[Assignment]: Restate each of the lines given below, word for word.

[Collected material]:
= = = = = = =

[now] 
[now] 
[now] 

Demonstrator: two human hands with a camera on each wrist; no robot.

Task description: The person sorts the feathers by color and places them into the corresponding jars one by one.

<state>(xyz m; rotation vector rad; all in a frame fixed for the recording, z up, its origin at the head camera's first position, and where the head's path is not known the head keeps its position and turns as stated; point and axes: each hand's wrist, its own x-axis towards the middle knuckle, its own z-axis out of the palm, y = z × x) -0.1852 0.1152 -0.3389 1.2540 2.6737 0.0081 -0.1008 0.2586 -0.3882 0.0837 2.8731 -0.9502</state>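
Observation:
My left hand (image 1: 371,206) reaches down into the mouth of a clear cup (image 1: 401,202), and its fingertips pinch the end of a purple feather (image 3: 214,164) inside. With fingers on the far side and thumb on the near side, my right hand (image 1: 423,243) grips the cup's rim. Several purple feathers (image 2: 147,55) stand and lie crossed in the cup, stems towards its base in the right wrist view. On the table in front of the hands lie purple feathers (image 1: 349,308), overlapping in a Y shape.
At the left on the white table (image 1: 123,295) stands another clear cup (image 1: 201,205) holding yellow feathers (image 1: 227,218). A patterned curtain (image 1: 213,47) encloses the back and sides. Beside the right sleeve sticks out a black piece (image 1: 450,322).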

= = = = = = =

[Answer below]:
[now] 
[now] 
[now] 

Demonstrator: two human hands with a camera on each wrist; no robot.

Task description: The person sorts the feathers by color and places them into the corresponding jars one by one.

<state>(xyz m; rotation vector rad; all in a frame fixed for the recording, z up, its origin at the head camera's first position, and where the head's path is not known the head keeps its position and turns as stated; point and axes: each hand's wrist, its own x-axis towards the middle knuckle, its own z-axis out of the palm, y = z × x) -0.1852 0.1152 -0.3389 1.2540 2.6737 0.0081 -0.1008 0.2586 -0.3882 0.0837 2.8731 -0.9502</state>
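Observation:
My left hand (image 1: 371,206) reaches down into the mouth of a clear cup (image 1: 401,202), and its fingertips pinch the end of a purple feather (image 3: 214,164) inside. With fingers on the far side and thumb on the near side, my right hand (image 1: 423,243) grips the cup's rim. Several purple feathers (image 2: 147,55) stand and lie crossed in the cup, stems towards its base in the right wrist view. On the table in front of the hands lie purple feathers (image 1: 349,308), overlapping in a Y shape.
At the left on the white table (image 1: 123,295) stands another clear cup (image 1: 201,205) holding yellow feathers (image 1: 227,218). A patterned curtain (image 1: 213,47) encloses the back and sides. Beside the right sleeve sticks out a black piece (image 1: 450,322).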

Nothing else remains to be done for this exercise.